The relationships of these tasks can be seen in the GUI. In this case, the graph mode is displayed.

Git task DAG with 3 tasks — (Jose Vicente Nunez, CC BY-SA 4.0)

There is a lot more to explore with Airflow. You are more than welcome to look around to get more details and learn more.
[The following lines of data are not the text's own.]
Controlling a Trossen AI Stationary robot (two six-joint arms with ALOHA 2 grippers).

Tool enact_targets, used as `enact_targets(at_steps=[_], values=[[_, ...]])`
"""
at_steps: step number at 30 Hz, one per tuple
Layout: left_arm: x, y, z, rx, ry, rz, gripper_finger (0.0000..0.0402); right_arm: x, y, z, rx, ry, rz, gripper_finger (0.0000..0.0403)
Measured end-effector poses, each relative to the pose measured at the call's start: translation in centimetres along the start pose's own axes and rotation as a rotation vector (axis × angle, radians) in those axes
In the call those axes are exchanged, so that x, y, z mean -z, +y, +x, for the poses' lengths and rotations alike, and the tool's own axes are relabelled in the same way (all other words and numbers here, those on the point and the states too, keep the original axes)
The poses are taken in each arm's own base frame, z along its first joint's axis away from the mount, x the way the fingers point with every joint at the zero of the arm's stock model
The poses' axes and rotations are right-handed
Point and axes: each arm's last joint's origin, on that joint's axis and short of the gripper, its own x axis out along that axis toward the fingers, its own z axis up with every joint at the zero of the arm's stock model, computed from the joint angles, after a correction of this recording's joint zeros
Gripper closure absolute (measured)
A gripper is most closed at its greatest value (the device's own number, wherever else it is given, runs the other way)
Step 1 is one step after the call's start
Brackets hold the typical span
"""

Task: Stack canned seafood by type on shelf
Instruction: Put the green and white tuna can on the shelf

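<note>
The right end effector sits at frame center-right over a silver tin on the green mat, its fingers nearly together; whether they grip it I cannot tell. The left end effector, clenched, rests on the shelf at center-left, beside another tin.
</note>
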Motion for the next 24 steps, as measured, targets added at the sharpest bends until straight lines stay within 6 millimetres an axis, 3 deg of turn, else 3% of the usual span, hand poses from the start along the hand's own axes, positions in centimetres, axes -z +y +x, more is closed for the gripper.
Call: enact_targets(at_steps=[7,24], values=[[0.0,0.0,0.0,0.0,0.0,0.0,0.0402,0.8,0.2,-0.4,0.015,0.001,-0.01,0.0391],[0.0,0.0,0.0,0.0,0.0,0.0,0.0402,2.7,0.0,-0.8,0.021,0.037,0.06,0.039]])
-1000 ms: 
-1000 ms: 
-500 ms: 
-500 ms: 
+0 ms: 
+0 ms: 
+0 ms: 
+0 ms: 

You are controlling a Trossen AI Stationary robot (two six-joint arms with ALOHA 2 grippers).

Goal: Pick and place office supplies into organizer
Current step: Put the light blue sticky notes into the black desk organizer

[ Download a Bash Shell Scripting Cheat Sheet. ]

Wrap up

That was a lot of ground to cover in one article. Dealing with dates and time is complex, but there are plenty of tools to help you in your coding tasks. Here are the things you learned how to do:

Format options in /usr/bin/date that can be used to alter the way scripts behave.
Use inotify-tools to efficiently listen for events related to the filesystem, like waiting for a file to be copied.
Automate periodic, repetitive tasks with cron and use at when a little bit more flexibility is required.
Consider more advanced frameworks like Airflow when cron falls short.

Some of the script examples above are complex. As usual, statically verify your scripts with Pylint or Bash SpellCheck to save yourself some headaches.